Materials and methods
The study included 35 Syrian national beta thalassemia major patients. Beta globin gene mutations were detected by ARMS (Amplification Refractory Mutation System) method, RFLP (Restriction Fragment Length Polymorphism) method and DNA sequence analysis. Codon 15, codon 9/10, codon 5 and codon 8 mutations, which we could not detect with other methods in our study, were detected by sequence analysis.
Results
In beta thalassemia major patients, 16 types of mutations were detected, the most common being IVS-I-110 (n=8). Other mutations are according to frequency order IVS-II-745 (n=3), codon 44 (n=3), codon 15 (n=3), IVS-I-110/IVS-I-1 (n=3), codon 5 (n=2), IVS-I-1 (n=2), codon 8/IVS-II-1 (n=2), codon 44/codon 15 (n=2), IVS-II-1 (n=1), codon 39 (n=1), IVS-I-6/codon 5 (n=1), codon 9/10 (n=1), IVS-I-110/codon 39 (n=1), IVS-I-5/IVS-II-1 (n=1), codon 39/IVS-II-745 (n=1).
Conclusions
According to the results of our study beta-thalassemia mutations in Syrian immigrant groups show heterogeneity and mutation types of mutation map is similar to Turkey. The conclusion is to prevent families to have a second patient child by genetic counseling.
Öz
Amaç
Bu çalışmada Kahramanmaraş ve yöresinde Suriye’den göç eden beta talasemi majörlü hastaların beta globin gen mutasyonlarının tespit edilmesi planlanmıştır.
Gereç ve Yöntem
Çalışmaya 35 Suriye uyruklu beta talasemi majorlu hasta dahil edildi. Hastalardan tam kandan hemogram ve mutasyon çalışması için EDTA’lı tüplere kan alındı. Alınan kan örneklerinden ARMS (Amplification Refractory Mutation System) yöntemi, RFLP (Restriction Fragment Length Polimorfizm) yöntemi ve DNA dizi analizi ile beta globin gen mutasyonları saptandı. Çalışmamızda diğer yöntemlerle saptayamadığımız Kodon 15, Kodon 9/10, Kodon 5 ve Kodon 8 mutasyonları sekans yöntemi ile saptandı.
Bulgular
Çalışmaya dahil edilen 35 hastanın 19’u (%54,3) erkek, 16’sı (%45,7) kız idi. Tüm hastaların yaşları ortalaması 9,48±4,51 yıl (2 yaş-17 yaş) idi. Beta talasemi majörlü hastalarda en yaygın IVS-I-110 (n=8) olmak üzere 16 çeşit mutasyon tespit edilmiştir.
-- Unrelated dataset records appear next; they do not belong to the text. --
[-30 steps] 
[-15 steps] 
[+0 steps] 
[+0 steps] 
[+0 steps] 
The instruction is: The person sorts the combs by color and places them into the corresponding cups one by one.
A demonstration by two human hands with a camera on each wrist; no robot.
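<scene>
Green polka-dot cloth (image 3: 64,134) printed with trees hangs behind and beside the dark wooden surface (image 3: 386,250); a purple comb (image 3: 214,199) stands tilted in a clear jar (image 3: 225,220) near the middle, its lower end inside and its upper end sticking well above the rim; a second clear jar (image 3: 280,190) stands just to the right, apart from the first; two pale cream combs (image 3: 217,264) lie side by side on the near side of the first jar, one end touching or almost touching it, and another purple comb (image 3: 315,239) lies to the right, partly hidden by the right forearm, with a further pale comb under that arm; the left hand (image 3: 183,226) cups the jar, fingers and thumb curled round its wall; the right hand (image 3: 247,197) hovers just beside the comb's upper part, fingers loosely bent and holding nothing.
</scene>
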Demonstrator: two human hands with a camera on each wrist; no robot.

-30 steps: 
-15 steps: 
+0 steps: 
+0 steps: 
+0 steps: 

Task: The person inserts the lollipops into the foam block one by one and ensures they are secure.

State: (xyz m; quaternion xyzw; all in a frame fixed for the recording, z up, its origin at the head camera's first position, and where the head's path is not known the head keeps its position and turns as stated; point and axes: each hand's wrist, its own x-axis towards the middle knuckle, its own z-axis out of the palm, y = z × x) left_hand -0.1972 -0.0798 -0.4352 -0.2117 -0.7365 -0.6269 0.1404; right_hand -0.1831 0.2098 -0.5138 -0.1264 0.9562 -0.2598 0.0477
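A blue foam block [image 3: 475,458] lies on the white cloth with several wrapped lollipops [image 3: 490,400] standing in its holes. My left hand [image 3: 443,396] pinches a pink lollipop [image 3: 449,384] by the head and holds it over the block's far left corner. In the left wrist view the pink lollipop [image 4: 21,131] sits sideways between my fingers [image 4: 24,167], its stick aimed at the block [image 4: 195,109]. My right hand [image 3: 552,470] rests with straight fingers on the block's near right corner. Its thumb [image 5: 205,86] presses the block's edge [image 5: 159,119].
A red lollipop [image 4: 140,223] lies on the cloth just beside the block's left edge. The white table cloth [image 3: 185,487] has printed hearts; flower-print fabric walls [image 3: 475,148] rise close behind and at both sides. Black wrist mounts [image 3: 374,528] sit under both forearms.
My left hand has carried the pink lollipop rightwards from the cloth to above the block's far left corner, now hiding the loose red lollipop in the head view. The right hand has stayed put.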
Diğer mutasyonlar sıklık sırasına göre şöyledir; IVS-II-745 (n=3), kodon 44 (n=3), kodon 15 (n=3), IVS-I-110/IVS-I-1 (n=3), kodon 5 (n=2), IVS-I-1 (n=2), kodon 8/IVS-II-1 (n=2), kodon 44/kodon 15 (n=2), IVS-II-1 (n=1), kodon 39 (n=1), IVS-I-6/kodon 5 (n=1), kodon 9/10 (n=1), IVS-I-110/kodon 39 (n=1), IVS-I-5/IVS-II-1 (n=1), kodon 39/IVS-II-745 (n=1).
Sonuç
Çalışmamızın sonuçlarına göre Suriye uyruklu göçmenlerde beta talasemi mutasyonları heterojenite göstermekte ve mutasyon çeşitleri Türkiye mutasyon haritasına benzemektedir. Sonuçlar ile amaçlanan, ailelere genetik danışmanlık verilerek ikinci bir hasta çocuk sahibi olmalarının önüne geçilmesidir.
Introduction
The thalassemias are a group of anemias that result from inherited defects in the production of hemoglobin [1]. Thalassemia are classified according to the affected globin chain or chains. Major subtypes are alpha (α) and beta (β) thalassemias [2], [3].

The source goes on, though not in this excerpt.